── Records for the exercise ──

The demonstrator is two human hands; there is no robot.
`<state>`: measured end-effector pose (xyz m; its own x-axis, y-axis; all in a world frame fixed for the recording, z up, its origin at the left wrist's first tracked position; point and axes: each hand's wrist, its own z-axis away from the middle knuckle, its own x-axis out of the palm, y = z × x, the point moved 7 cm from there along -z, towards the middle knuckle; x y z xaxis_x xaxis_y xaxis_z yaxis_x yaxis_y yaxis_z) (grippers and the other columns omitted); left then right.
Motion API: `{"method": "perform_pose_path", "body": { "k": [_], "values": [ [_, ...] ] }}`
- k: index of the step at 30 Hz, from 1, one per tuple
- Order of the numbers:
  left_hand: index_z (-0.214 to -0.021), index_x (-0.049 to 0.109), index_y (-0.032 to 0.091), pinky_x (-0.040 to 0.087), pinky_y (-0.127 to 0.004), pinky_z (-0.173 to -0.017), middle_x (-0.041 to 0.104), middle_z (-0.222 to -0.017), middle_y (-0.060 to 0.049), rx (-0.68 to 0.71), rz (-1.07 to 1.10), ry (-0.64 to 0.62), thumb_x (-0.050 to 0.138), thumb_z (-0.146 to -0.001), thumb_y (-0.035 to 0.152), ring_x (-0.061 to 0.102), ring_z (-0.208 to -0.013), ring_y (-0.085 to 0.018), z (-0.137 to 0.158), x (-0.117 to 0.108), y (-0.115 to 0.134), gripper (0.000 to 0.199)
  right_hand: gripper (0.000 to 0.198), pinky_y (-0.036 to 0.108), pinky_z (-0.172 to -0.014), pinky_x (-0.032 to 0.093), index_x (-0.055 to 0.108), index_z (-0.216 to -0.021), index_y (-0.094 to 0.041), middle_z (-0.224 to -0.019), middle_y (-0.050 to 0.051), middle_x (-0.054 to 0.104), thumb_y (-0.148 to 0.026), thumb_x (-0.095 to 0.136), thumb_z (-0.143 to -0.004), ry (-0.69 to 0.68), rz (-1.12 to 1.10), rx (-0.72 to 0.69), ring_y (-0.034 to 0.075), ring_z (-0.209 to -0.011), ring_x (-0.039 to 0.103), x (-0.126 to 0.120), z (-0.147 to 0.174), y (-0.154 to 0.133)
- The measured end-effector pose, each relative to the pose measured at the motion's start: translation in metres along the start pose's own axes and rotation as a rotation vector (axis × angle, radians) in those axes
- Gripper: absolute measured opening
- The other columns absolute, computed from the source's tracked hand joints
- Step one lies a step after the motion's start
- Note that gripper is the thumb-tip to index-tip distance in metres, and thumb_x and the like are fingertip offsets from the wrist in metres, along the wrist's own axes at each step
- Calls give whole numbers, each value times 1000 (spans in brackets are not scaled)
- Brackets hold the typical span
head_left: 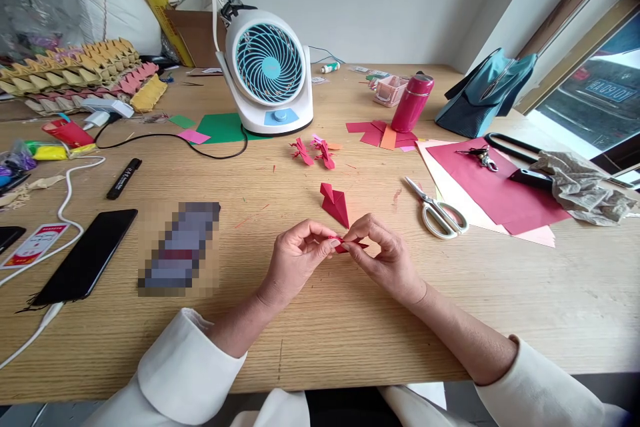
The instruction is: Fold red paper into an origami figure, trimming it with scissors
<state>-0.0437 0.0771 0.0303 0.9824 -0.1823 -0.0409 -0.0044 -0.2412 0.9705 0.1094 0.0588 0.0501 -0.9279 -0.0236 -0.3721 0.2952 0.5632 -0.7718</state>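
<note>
A small folded piece of red paper (pixel 344 247) is pinched between my two hands, just above the desk. My left hand (pixel 299 252) grips its left end with thumb and forefinger. At the other end, the fingers of my right hand (pixel 387 257) close on it, and a thin pointed tip sticks out below them. Most of the piece is hidden by my fingertips. Right behind my hands lies another folded red paper shape (pixel 336 203), kite-like with a long point. Farther back sit finished-looking red origami figures (pixel 313 152) with several thin limbs.
White-handled scissors (pixel 437 210) lie to the right, beside red and cream paper sheets (pixel 495 180) with keys (pixel 483 157). Behind stand a fan (pixel 270 70), a pink bottle (pixel 413 101) and a teal bag (pixel 485 97). Phones (pixel 87 257) and a marker (pixel 124 178) lie left.
</note>
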Motion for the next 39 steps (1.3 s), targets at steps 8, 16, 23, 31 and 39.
{"method": "perform_pose_path", "body": {
  "k": [8,16,23,31,39],
  "values": [
    [-88,69,17,64,-26,-68,75,-81,-3,-66,122,-41,73,-84,28,74,-70,-15,1,7,-3,12,14,26,-57,50,68,-97,-25,-87,4,60,-14,60,-93,36,62,-65,15,-77,60,-4,5,-3],
    [-87,62,19,62,-21,-66,72,-78,2,-6,173,-14,74,-84,23,73,-68,-12,3,7,2,13,11,27,-60,51,67,-94,-24,-84,4,62,-14,61,-93,25,99,-85,15,-75,61,-4,4,-6],
    [-89,61,18,61,-20,-66,73,-85,-1,-99,166,-8,73,-83,23,73,-72,-12,4,7,-4,15,10,27,-63,51,65,-92,-21,-84,4,65,-12,62,-92,71,79,-113,15,-76,61,-6,2,-9],
    [-81,60,16,58,-20,-56,65,-74,2,-143,183,16,75,-80,24,65,-62,-9,3,6,-6,17,6,25,-59,49,66,-91,-21,-84,4,63,-16,65,-92,61,73,-52,14,-74,60,-3,3,-2],
    [-78,66,14,55,-18,-50,64,-64,2,-224,220,12,76,-78,24,59,-54,-8,3,9,-13,14,8,25,-58,50,66,-91,-21,-84,4,62,-14,63,-92,71,71,-72,14,-75,61,-3,3,-6]
  ]
}}
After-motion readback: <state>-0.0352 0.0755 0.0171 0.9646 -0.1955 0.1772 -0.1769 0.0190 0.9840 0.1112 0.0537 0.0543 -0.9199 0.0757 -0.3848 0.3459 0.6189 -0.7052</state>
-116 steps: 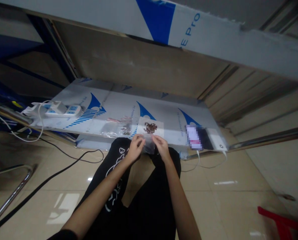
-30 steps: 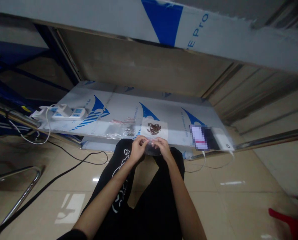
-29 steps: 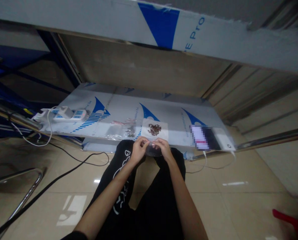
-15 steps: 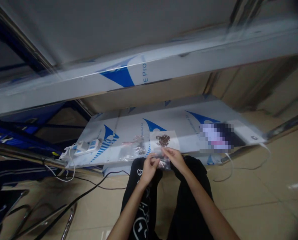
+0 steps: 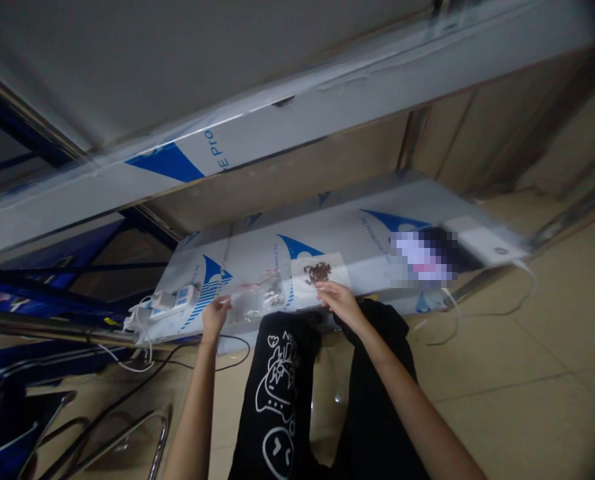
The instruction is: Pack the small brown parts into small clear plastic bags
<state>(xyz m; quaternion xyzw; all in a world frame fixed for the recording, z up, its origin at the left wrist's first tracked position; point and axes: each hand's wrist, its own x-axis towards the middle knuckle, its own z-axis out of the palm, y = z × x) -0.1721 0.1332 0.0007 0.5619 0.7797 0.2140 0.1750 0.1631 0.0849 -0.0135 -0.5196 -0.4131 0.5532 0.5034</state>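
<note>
My left hand is raised over the shelf's front edge, left of the clear plastic bags. Its fingers are curled together, and whatever they may hold is too small to make out. Just in front of a pile of small brown pieces, my right hand has thumb and fingertips pinched together. I cannot make out what is in that pinch. Under the pile lies a white sheet on the film-covered shelf.
White power strips with cables lie at the shelf's left end. A dark device with a blurred screen stands at the right. Above runs a wide film-covered beam. A black cable and metal chair legs are at lower left.
My hands were together over a clear bag by my knees; now they are apart. The left has moved well to the left, while the right stays near the brown pile. The view has tilted.
</note>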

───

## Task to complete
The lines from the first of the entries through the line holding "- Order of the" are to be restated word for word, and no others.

## Finished task
The demonstrator is two human hands; there is no robot.
`<state>`: measured end-effector pose (xyz m; its own x-axis, y-axis; all in a world frame fixed for the recording, z up, its origin at the left wrist's first tracked position; point and axes: each hand's wrist, its own z-axis away from the middle knuckle, its own x-axis out of the palm, y = z × x, the point moved 7 cm from there along -z, towards the middle knuckle; x y z xaxis_x xaxis_y xaxis_z yaxis_x yaxis_y yaxis_z) (grippers and the other columns omitted); left then right.
Motion API: `{"method": "perform_pose_path", "body": { "k": [_], "values": [ [_, ...] ] }}`
- k: index of the step at 30 Hz, from 1, one per tuple
- Order of the numbers:

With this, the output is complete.